>>>

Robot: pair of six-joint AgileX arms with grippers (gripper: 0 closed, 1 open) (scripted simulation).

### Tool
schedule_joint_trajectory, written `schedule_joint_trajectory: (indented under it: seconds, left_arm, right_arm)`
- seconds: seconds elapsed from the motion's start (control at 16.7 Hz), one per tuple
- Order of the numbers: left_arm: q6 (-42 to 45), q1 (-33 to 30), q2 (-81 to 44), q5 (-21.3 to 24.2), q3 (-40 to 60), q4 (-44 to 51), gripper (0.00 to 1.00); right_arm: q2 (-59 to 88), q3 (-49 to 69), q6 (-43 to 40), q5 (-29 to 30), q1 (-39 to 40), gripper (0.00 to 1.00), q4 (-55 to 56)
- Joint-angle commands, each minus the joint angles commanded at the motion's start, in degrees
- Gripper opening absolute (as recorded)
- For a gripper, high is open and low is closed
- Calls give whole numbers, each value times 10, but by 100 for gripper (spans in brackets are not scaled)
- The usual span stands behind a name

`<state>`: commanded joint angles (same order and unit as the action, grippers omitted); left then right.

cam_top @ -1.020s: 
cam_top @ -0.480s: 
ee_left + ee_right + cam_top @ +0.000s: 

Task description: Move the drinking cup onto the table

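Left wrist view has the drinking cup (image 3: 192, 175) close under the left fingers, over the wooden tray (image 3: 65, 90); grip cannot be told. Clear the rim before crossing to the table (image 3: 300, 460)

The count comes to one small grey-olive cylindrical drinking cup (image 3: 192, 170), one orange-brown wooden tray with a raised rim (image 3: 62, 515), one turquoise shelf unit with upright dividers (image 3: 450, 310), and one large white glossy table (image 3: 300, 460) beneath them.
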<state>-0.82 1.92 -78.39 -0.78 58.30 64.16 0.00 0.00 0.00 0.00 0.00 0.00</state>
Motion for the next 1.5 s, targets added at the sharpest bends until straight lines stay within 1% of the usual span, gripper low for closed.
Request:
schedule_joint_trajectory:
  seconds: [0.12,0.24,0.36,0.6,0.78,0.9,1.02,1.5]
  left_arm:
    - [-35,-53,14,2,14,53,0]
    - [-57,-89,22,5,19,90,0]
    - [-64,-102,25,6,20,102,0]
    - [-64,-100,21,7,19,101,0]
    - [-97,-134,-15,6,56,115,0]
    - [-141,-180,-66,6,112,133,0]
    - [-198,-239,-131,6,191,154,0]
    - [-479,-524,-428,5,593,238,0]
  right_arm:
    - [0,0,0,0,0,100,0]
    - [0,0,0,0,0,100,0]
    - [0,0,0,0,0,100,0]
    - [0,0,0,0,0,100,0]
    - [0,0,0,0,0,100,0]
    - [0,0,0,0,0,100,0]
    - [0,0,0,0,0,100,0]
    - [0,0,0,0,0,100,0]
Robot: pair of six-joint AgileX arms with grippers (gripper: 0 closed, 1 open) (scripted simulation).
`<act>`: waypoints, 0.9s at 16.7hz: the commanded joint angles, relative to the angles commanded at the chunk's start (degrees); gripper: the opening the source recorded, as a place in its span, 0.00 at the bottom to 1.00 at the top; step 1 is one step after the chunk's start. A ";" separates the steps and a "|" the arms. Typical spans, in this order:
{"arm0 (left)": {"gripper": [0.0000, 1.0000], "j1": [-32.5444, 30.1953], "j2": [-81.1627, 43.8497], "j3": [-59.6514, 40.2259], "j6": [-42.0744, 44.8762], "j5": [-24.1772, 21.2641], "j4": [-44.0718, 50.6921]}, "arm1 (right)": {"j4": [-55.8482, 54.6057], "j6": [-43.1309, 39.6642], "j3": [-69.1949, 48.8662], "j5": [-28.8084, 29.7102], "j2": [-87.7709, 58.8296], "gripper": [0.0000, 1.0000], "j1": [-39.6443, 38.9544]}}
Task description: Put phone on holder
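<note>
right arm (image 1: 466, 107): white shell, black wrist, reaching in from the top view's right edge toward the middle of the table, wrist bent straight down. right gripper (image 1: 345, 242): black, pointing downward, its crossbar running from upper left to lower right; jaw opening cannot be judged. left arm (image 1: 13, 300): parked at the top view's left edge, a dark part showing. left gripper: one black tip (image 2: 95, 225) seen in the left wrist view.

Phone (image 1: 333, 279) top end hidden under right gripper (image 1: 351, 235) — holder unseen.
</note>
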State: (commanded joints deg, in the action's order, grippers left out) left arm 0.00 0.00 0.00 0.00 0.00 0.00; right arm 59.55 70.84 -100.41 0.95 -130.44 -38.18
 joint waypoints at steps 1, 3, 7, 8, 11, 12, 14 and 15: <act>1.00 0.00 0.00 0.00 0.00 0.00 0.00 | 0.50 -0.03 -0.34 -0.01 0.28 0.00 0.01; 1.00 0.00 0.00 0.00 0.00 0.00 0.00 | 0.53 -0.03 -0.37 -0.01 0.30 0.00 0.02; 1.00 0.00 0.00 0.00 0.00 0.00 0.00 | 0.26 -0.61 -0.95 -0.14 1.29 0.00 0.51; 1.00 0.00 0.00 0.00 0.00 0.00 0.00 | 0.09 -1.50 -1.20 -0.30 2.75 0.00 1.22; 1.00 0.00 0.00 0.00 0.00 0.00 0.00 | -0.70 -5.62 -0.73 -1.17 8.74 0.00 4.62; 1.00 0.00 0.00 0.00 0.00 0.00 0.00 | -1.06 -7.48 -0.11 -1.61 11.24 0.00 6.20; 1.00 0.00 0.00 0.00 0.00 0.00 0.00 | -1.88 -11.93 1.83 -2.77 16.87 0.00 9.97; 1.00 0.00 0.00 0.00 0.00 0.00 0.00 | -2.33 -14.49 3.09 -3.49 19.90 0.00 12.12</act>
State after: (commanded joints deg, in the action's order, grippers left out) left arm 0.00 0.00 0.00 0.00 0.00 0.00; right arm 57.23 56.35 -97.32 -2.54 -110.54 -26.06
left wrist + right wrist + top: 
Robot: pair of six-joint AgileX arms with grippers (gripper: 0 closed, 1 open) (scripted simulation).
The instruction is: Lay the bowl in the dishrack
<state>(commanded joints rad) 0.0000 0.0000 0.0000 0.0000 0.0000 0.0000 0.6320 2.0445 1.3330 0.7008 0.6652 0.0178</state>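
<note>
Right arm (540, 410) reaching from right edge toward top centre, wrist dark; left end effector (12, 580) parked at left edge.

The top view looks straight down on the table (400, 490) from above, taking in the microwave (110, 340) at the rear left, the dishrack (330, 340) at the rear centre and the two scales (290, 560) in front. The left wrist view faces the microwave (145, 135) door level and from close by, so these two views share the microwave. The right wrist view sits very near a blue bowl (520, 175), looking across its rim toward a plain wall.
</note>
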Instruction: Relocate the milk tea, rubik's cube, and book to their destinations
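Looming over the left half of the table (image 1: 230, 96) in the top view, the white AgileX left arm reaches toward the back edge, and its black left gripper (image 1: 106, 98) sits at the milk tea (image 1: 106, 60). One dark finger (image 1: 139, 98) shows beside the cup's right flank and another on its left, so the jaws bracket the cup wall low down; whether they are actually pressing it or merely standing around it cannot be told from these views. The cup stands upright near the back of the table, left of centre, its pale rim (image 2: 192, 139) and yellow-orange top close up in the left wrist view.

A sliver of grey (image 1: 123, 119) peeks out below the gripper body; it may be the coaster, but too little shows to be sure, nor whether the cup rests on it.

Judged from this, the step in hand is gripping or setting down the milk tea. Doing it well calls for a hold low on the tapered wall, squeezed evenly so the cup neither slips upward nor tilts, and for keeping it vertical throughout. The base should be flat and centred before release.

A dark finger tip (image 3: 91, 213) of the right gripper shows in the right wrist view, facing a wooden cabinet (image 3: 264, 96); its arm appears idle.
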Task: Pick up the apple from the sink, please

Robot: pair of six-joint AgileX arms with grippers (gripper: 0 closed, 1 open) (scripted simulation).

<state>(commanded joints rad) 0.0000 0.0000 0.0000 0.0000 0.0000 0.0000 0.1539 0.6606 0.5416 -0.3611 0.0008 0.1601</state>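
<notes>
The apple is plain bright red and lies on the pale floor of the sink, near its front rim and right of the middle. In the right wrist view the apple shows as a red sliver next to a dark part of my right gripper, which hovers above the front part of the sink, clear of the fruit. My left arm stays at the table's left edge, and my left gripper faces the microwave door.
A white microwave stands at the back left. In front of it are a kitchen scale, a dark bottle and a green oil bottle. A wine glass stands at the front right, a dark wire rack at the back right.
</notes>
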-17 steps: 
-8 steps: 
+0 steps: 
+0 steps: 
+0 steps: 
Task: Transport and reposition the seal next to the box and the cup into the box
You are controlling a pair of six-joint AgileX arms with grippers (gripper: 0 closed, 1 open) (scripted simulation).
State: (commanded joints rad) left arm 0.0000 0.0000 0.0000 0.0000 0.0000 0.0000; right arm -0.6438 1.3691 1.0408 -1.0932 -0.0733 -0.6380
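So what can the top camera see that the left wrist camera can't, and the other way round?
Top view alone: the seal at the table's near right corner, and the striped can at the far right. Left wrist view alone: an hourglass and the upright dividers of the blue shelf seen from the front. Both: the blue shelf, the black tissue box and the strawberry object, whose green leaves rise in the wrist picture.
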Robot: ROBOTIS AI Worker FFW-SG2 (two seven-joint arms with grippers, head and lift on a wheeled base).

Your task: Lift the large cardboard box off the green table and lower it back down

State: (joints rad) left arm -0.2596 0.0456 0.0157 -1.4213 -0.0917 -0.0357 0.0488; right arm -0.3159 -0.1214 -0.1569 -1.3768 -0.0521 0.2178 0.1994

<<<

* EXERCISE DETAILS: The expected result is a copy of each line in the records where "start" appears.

* RESULT OF THIS EXERCISE:
- seconds: seconds elapsed from the motion's start (control at 16.7 Hz), one per tuple
- Joint-angle commands, each minus the joint angles commanded at the motion's start, in degrees
`<act>`: waypoints, 0.9s at 16.7hz: the commanded joint angles, relative to the angles commanded at the chunk's start (degrees); gripper: the opening the source recorded, as a place in its span, 0.00 at the bottom to 1.00 at the top; step 1 is one step after the chunk's start. A ";" separates the steps and a "|" the arms. Typical spans, in this order:

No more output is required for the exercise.